SACE | Southern Alliance for Clean Energy
Offshore Oil Drilling Myth Busters
Myth-Busters: The Tale of Misinformation
There are numerous misnomers about offshore oil drilling, many of which are perpetuated by the industry as reasons why we have to continue risky extraction practices rather than turning our sights to safer, cleaner, more sustainable energy sources. Here are 3 typical drilling Myths.
MYTH: Drilling for oil will lead us to energy independence – we need MORE oil!
FACT: Drilling will NOT lead to energy independence.
Based on current consumption rates (20 million bbo/day), even if we were to recover all of the “technically recoverable” oil in the Eastern Gulf of Mexico and along our Atlantic shoreline, it would only last the US 13 months. We could drill every national park, wildlife refuge, and coastline, and still need to import over 60% of what we would need. U.S. oil is only a drop in the bucket.
MYTH: The U.S. provides most of its own oil.
FACT: The U.S. does not provide most of its own oil, and the oil we do produce makes up a small part of both our supply and demand.
The U.S. imports approximately 66% of its oil needs from both allies and hostile political regimes. The other 34% comes from domestic crude oil production, which means the U.S. imports approximately two-thirds of our oil needs each day. Domestic offshore drilling only generates 9% of the total amount of oil Americans consumes.
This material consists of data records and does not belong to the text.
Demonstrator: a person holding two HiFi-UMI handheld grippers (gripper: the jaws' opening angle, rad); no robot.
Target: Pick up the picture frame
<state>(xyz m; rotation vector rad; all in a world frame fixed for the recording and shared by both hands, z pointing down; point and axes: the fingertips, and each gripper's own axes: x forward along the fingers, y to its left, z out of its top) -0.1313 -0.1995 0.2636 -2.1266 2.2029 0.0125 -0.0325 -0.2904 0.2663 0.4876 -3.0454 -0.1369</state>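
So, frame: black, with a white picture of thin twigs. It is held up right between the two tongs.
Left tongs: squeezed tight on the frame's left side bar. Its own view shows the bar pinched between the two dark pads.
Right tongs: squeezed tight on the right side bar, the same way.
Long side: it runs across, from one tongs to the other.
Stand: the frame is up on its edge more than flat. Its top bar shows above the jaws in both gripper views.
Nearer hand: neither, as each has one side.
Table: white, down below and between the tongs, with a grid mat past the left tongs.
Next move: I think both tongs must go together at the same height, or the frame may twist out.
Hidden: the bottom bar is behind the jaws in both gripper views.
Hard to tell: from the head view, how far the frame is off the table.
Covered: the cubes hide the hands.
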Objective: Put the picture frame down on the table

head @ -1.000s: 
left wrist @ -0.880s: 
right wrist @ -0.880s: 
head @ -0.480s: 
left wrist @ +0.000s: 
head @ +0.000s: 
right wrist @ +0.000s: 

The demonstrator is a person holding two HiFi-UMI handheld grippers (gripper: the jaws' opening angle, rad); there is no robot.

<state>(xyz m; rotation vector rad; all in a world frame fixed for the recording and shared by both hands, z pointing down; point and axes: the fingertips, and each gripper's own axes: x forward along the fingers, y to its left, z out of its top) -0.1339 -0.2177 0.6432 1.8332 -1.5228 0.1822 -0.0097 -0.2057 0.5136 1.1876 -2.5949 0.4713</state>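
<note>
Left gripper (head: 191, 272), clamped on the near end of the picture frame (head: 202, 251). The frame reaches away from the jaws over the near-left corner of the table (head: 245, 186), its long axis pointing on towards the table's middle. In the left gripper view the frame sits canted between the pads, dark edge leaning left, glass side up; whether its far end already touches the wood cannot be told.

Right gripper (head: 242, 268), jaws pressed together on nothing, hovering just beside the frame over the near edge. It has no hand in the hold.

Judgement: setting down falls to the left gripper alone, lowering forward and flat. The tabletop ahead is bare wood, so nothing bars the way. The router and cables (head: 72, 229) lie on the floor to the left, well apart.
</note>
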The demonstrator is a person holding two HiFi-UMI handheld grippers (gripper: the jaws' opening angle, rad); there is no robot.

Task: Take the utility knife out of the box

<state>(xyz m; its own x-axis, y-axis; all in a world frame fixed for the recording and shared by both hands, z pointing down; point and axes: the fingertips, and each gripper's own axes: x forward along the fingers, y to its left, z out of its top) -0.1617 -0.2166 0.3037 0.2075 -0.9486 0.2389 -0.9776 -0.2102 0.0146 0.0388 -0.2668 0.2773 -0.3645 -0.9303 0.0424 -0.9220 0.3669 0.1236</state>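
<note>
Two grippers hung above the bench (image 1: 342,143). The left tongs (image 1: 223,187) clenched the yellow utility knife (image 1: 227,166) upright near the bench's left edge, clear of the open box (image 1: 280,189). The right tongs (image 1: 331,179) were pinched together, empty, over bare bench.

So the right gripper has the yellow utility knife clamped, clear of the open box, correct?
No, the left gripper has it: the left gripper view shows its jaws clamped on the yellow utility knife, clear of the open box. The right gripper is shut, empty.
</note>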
MYTH: Fuel economy standards won’t stop consumption of oil
FACT: Better fuel economy standards conserve both oil and money consumers spend on gas every year.
Raising fuel economy standards to 40 miles per gallon by 2010 would save more than 50 billion barrels of oil over the next 50 years, and each higher mpg target would have huge benefits. Each 3-mpg increase in fuel economy would conserve 1 million barrels of oil epr day and save as much as $25 billion per year in fuel costs
MYTH: Drilling for more oil will spare our pocket-books.
FACT: Drilling will NOT provide relief at the pump.
Despite what the oil lobby wants us to believe, the fact remains that more drilling will not lead to lower gasoline prices. The number of drilling permits granted has increased 361% over the past 8 years while gas prices have simultaneously doubled. The Department of Energy even admits that “because oil prices are determined on the international market,… any impact on average prices is expected to be insignificant.”
MYTH: Electric vehicles won’t do anything to stop our need for drilling
FACT: Electric vehicles can save billions of barrels of oil and reduce greenhouse gas emissions.
Based on EPA data, the most energy efficient hybrids cut gasoline consumption by around 40% compared with similar conventional cars, and plug-in hybrid vehicles replace half of the remaining gasoline consumption with electricity. One million new plug-in hybrid vehicles on our roads that could get up to mpg on a single gallon of gas could save ~10 million barrels of oil, if we shifted fuel consumption to the electrical grid and relied on a variety of cleaner, renewable energy sources.
MYTH: Drilling for oil can be done cleanly, safely, and without failure.
FACT: Drilling is NEITHER safe nor clean.
Big oil’s track record with offshore drilling is ugly. Offshore operations have had 40 large scale spills (>42,000 gallons) since 1964. Thirteen of those were in the past decade and those are just the largest spills. Smaller spills and pipe leaks happy everyday. The 2010 BP oil disaster in the Gulf of Mexico is now the U.S.’s largest environmental catastrophe of all time. Millions of barrels of oil are gushing into the once-prized fishing grounds of the U.S., destroying ecosystems, economies, and ways of life. Also, in the past 10 years, 7 of the 13 large spills were hurricane-related. Considering the vulnerability of our southeast coastline to hurricanes and tropical storms, these statistics have serious implications for us since most of the drilling happens in hurricane-prone areas.